The purpose of the DVPA is to "prevent acts of domestic violence, abuse, and sexual abuse and to provide for a separation of the persons involved in the domestic violence for a period sufficient to enable these persons to seek a resolution of the causes of the violence." (§ 6220.) To further this purpose, a court may issue an order to restrain any person if an affidavit or testimony provided to the court shows "reasonable proof of a past act or acts of abuse." (§ 6300.) A party seeking a restraining order has the burden to prove a past act of abuse by a preponderance of the evidence. (See Gdowski v. Gdowski (2009) 175 Cal.App.4th 128, 137.)
"Abuse" includes, among other acts, placing a person in "reasonable apprehension of imminent serious bodily injury" or any behavior that could be enjoined under section 6320, such as "attacking" or "harassing" conduct, or "disturbing the peace of the other party." (§§ 6203, subds. (a)(3), (a)(4), 6320, subd. (a); see In re Marriage of Nadkarni (2009) 173 Cal.App.4th 1483, 1498.)
Cathy did not claim below, and makes no argument on appeal, that anything other than subdivisions (a)(3) or (a)(4) apply to her case.
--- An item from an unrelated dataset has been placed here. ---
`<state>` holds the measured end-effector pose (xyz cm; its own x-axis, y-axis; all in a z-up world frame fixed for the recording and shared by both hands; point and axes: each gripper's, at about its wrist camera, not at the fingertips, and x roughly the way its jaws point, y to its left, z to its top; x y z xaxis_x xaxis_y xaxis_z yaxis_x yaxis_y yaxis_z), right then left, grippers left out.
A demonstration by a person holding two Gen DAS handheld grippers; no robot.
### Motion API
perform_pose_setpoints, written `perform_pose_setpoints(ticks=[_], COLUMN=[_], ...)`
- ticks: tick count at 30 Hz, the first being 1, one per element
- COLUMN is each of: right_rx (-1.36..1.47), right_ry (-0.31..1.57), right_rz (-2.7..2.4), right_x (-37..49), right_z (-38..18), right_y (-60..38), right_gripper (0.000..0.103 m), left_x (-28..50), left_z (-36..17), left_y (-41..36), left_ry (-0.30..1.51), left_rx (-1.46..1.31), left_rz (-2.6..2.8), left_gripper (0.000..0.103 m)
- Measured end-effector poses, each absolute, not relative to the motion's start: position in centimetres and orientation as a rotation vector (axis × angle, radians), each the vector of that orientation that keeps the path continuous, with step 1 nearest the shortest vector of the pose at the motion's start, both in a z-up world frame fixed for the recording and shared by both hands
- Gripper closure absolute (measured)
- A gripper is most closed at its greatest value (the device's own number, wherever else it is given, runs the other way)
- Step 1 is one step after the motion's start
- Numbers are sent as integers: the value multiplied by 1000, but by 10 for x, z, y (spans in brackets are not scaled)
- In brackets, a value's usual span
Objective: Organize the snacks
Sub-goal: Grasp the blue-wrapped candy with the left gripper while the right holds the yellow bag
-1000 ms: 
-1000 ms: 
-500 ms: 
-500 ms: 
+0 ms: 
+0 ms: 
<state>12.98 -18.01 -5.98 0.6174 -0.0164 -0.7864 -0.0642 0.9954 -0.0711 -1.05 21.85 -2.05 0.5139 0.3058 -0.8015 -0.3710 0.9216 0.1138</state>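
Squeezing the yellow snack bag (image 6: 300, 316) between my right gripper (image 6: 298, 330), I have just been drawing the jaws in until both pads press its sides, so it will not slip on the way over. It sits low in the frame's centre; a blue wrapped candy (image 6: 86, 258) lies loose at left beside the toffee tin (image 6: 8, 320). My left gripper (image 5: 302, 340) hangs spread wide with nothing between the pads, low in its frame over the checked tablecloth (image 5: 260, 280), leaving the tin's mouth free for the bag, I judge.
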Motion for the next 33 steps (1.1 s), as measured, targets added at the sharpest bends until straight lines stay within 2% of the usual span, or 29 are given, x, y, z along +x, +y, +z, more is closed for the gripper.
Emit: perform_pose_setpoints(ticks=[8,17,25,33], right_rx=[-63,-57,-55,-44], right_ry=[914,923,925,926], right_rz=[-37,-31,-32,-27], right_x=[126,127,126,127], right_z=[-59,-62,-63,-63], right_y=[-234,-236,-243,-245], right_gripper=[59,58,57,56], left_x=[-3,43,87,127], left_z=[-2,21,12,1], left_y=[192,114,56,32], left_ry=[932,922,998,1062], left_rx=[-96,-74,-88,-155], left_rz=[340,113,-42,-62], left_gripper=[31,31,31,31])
Placing a person in reasonable apprehension of imminent serious bodily harm requires either a pattern of physical abuse or threatening conduct toward the victim seeking protection. (See Gou v. Xiao (2014) 228 Cal.App.4th 812, 814-815, 818 [court reversed order denying a DVRO request wherein wife was in "reasonable apprehension of imminent bodily injury" because husband bit her on the arm, and wife watched husband place child in a chokehold, whip with a stick, and strike on numerous occasions]; Pugliese v. Superior Court (2007) 146 Cal.App.4th 1444, 1450 [estranged wife sufficiently alleged being placed in a "reasonable apprehension of imminent serious bodily injury" because estranged husband "shoved, pushed, kicked, hit, slapped, shook, choked and sexually abused her. She also alleges he pulled her hair, pinched and twisted her flesh, threatened to kill her, threatened her with bodily harm, confined her in the family car while driving erratically and drunkenly and infected her with sexually transmitted diseases."].)
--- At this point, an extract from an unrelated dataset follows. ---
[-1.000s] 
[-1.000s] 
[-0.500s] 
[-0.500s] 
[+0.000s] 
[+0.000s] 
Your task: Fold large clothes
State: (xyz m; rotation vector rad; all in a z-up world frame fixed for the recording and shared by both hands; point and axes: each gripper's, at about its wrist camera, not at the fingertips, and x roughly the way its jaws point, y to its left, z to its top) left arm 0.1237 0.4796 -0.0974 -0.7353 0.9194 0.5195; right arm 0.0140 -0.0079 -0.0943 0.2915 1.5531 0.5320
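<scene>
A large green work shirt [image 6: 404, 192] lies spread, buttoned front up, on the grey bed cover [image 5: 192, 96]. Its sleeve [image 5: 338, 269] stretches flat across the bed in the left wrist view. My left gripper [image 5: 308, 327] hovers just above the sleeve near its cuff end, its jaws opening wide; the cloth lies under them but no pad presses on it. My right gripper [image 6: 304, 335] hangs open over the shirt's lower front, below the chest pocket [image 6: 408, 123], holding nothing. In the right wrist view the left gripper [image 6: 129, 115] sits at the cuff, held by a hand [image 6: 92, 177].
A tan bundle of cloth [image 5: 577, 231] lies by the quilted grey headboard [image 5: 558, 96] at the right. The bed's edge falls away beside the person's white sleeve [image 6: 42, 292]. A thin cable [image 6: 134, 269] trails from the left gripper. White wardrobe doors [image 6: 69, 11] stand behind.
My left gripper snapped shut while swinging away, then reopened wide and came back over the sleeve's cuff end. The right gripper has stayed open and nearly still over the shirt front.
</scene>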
"'"[D]isturbing the peace of the other party" in section 6320 may be properly understood as conduct that destroys the mental or emotional calm of the other party.'" (Burquet v. Brumbaugh (2014) 223 Cal.App.4th 1140, 1146.)
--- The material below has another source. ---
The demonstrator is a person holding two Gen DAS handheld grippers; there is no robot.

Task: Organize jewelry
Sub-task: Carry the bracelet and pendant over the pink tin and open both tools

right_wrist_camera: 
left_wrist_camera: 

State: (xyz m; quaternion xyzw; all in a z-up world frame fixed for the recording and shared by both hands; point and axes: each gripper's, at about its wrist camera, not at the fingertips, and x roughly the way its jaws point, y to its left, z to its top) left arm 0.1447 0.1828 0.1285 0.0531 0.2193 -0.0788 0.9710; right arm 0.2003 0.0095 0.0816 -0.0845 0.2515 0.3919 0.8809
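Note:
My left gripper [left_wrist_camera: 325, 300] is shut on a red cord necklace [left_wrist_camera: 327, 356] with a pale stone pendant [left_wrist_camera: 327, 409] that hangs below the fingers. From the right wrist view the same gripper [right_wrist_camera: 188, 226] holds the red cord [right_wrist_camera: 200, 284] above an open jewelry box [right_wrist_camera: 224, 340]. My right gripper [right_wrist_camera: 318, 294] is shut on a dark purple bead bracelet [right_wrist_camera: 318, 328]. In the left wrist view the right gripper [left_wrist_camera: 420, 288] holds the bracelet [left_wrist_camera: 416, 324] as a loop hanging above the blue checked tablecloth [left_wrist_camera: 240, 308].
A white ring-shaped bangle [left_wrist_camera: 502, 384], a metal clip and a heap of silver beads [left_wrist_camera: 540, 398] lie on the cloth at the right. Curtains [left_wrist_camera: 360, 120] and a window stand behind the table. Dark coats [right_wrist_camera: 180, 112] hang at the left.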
In this case, after construing the record in the light most favorable to the issuance of the restraining order, we cannot say the court acted within its discretion in finding that Christopher's conduct amounted to domestic abuse. Cathy's singular reference to the March 2016 incident as the only "physical assault" is reflective. Although she categorizes the incident as an assault, nothing in the record demonstrates that an assault in fact occurred or that she was placed in reasonable apprehension of imminent serious bodily harm. Cathy testified that she felt scared and afraid for her safety because Christopher has on prior occasions failed to abide by the healthcare protocols for his developmentally disabled sister, and he is a large, imposing man. To be sure, Christopher's past conduct toward Barbara has caused severe emotional distress to Barbara, but Cathy fails to show how Christopher's treatment of Barbara creates a reasonable apprehension of serious bodily injury for Cathy. Nor is Christopher's imposing presence sufficient to create a reasonable apprehension of bodily injury, particularly given that Cathy does not claim any past physical assaultive conduct. (See S.M.v. E.P. (2010) 184 Cal.App.4th 1249, 1266.)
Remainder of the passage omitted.